Crocs on the Loose
Thousands of crocodiles escape from a South African farm
PHOTO: After catching the reptiles, croc hunters use plastic bands to tie the crocodiles’ legs behind their backs. (Mike Hutchings / Reuters)
MAP: The Rakwena Crocodile Farm is located in the northernmost part of South Africa. (Jim McMahon)
A massive hunt is under way in South Africa for thousands of crocodiles that escaped from a farm in the northernmost part of the country. The reptiles got loose after the owners of the Rakwena Crocodile Farm opened its floodgates to prevent rising floodwaters from crushing the animals. Heavy rains in the area at the end of last month caused the flooding.
Many of the escaped crocodiles washed into the nearby Limpopo River, the second-largest river in the country. Others swarmed the land near the river. Some were even found on a school rugby field about 75 miles away from the farm.

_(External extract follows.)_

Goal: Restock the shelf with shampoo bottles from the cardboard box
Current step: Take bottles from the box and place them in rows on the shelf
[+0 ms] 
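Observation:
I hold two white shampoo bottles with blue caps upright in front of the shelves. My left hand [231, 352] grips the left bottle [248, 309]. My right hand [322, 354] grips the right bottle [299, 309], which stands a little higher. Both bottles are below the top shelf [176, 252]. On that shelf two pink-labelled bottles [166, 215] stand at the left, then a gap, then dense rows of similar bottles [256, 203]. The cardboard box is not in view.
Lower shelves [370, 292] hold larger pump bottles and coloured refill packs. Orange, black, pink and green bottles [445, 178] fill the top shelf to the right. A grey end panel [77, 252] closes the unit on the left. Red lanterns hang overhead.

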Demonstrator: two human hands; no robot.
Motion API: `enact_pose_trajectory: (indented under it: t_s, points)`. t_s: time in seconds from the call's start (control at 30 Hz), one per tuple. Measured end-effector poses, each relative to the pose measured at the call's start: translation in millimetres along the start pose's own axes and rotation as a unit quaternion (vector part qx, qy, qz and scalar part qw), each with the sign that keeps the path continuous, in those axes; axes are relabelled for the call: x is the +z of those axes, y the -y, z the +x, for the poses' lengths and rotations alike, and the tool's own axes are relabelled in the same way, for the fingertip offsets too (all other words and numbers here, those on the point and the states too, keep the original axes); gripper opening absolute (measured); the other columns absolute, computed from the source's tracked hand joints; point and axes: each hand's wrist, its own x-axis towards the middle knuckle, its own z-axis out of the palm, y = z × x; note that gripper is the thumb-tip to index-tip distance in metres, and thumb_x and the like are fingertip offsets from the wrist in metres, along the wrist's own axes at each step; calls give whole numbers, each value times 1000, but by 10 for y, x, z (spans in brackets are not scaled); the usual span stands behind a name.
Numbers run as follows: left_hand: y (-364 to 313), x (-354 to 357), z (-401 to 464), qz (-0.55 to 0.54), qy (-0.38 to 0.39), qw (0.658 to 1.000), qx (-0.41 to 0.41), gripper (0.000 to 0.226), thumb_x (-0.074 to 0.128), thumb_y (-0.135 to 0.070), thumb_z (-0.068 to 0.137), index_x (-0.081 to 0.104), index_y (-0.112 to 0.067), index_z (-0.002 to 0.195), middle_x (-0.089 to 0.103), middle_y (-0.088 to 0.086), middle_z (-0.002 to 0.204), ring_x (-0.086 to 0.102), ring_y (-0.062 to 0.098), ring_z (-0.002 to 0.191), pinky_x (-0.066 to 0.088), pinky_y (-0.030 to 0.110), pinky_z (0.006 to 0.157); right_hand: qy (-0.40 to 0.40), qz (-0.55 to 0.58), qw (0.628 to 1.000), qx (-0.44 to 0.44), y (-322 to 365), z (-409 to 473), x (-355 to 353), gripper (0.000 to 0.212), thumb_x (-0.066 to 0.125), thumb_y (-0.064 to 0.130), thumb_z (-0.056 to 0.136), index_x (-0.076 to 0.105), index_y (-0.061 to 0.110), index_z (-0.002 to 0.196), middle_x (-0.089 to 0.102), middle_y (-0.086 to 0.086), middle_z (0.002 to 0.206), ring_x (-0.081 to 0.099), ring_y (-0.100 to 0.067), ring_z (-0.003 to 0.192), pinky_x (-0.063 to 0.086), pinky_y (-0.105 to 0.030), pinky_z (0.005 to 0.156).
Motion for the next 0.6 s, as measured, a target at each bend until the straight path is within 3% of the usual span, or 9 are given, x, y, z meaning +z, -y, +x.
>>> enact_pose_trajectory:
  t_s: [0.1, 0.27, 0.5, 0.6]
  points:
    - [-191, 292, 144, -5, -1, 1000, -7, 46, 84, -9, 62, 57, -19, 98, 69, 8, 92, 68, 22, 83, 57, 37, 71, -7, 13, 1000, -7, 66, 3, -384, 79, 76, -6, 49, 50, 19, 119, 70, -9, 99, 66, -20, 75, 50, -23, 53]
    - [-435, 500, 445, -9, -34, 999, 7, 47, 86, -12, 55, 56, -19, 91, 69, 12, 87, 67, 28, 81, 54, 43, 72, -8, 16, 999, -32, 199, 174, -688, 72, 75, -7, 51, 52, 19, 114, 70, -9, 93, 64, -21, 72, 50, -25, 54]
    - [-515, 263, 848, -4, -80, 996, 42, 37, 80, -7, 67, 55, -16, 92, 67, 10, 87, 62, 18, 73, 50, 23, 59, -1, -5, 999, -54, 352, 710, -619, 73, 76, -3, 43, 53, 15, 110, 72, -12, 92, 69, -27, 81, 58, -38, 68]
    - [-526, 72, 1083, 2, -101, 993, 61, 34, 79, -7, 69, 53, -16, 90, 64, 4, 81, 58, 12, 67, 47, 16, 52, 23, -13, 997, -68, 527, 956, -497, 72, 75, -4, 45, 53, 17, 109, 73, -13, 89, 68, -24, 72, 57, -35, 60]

Zane Langman, who works at the Rakwena Farm, told reporters he took a boat to rescue friends in a nearby flooded house.
“When we reached them, the crocodiles were swimming around them,” he said. “[Luckily] they were all alive.”
More than 2,000 of the reptiles have been recaptured, but as many as 10,000 are still on the loose.
ROUNDING UP REPTILES
The farm’s owners, workers, and other crocodile hunters have been going out every night to search for the runaway reptiles. Crocodiles are usually more active at night, when they search for water.
“At nighttime, we have more success [because] we can see their red eyes,” Langman says. “[The crocodiles] are reasonably active, so [we] have to jump on them [to] catch them.”
The hunters use plastic bands to tie the crocodiles’ legs behind their backs. Then they pile the animals into pickup trucks and return them to the farm.
Rakwena Farm is one of several crocodile farms in Limpopo Province that supply crocodile skins to the fashion industry in Europe and parts of Asia. According to police, no crocodile attacks have been reported in the area so far. However, villagers have been warned not to try to capture a crocodile on their own.
The flooding in Limpopo Province killed 10 people and left many stranded. In addition, tens of thousands of people in the neighboring country of Mozambique had to be evacuated from their homes.